**Task to complete:**
Nothing should be left out: write out the whole listing exactly.

**Given information:**
::::
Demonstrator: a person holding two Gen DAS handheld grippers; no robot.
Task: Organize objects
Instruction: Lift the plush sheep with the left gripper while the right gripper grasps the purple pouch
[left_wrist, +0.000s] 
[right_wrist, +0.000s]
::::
**Answer to the exercise:**
Demonstrator: a person holding two Gen DAS handheld grippers; no robot.
Task: Organize objects
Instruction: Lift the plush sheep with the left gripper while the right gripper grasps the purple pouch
[left_wrist, +0.000s] 
[right_wrist, +0.000s]

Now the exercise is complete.